And my thought was, “Why me??”

I suspect she tagged me because she herself doesn’t want to do it… the person in question is a little bit older, a little bit more weird, a little bit, let’s be honest, more financially strapped than the typical candidate. There’s a good chance she can’t pay, in which case, an anonymous donor will apparently kick in… a process which promises to be a PITA for yours truly.

There is a very formal process for conversion here, as I suppose is emerging in most communities. The requirements definitely seem more formal, and more stringent, than when we went through it eight years ago.

Looking at the key document prospective converts must sign, there also seems to be more of the intention that if you don’t keep mitzvos or something goes wrong after the conversion – like the proverbial (and likely apocryphal) story of the person emerging from the mikveh and shouting out “Praise Jesus!” – it can be nullified after the fact.

Which is a little funny, if not in the ha-ha way, because my ex-husband begged them to nullify his conversion at one point, and he was told it wasn’t possible under any circumstances (he knew it was better to go back to being a goy if you’re not going to keep mitzvos anyway).

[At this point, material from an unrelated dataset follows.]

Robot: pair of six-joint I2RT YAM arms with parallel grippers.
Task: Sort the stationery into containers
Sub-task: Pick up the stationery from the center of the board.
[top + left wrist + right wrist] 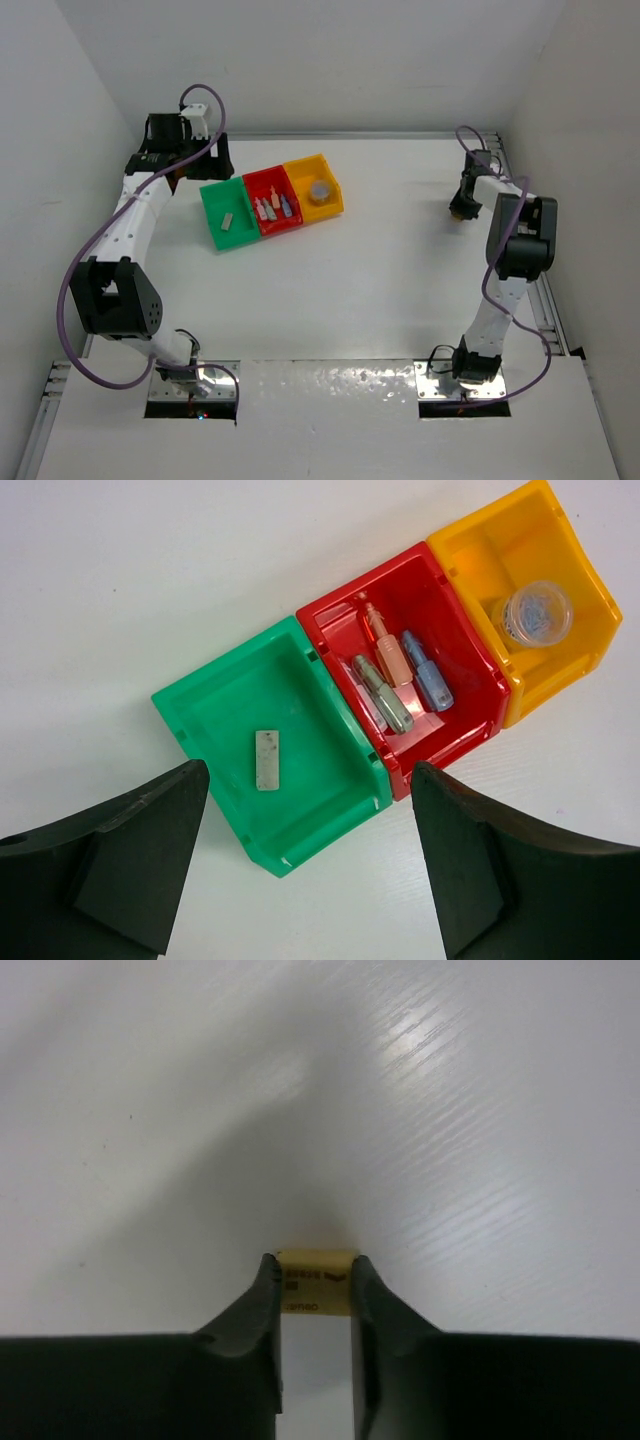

He was very sad to have to become what he called “yet another non-observant Jew.”

In any event… I suppose if it goes according to plan, we will start at the beginning: Shabbos, Kashrus, Taharas HaMishpacha… well; Shabbos and Kashrus, and we’ll go from there. I have been sent a copy of the final exam – not to share with her, but as a guideline for what to teach. It’s 70 pages long, and a lot of it is kind of rusty, or at least fuzzy, even to me.

Easy: Blood of an animal – that’s a no-no!

Hard: Using a dishwasher for both milk and meat? – um, I thought you couldn’t! Maybe if it’s stainless steel, with different racks? Or maybe it’s a trick question.

Hard: Quantity of dough that is subject to the law of taking Challah? I thought it was a machlokes, so you always take but don’t make a bracha unless it’s truly a LOT of dough?

Hard: Five conditions for returning a pot to a stove on Shabbos… oy! Um, there’s a blech, the pot stayed in your hand, you intended to return it, it’s still hot… is that five yet???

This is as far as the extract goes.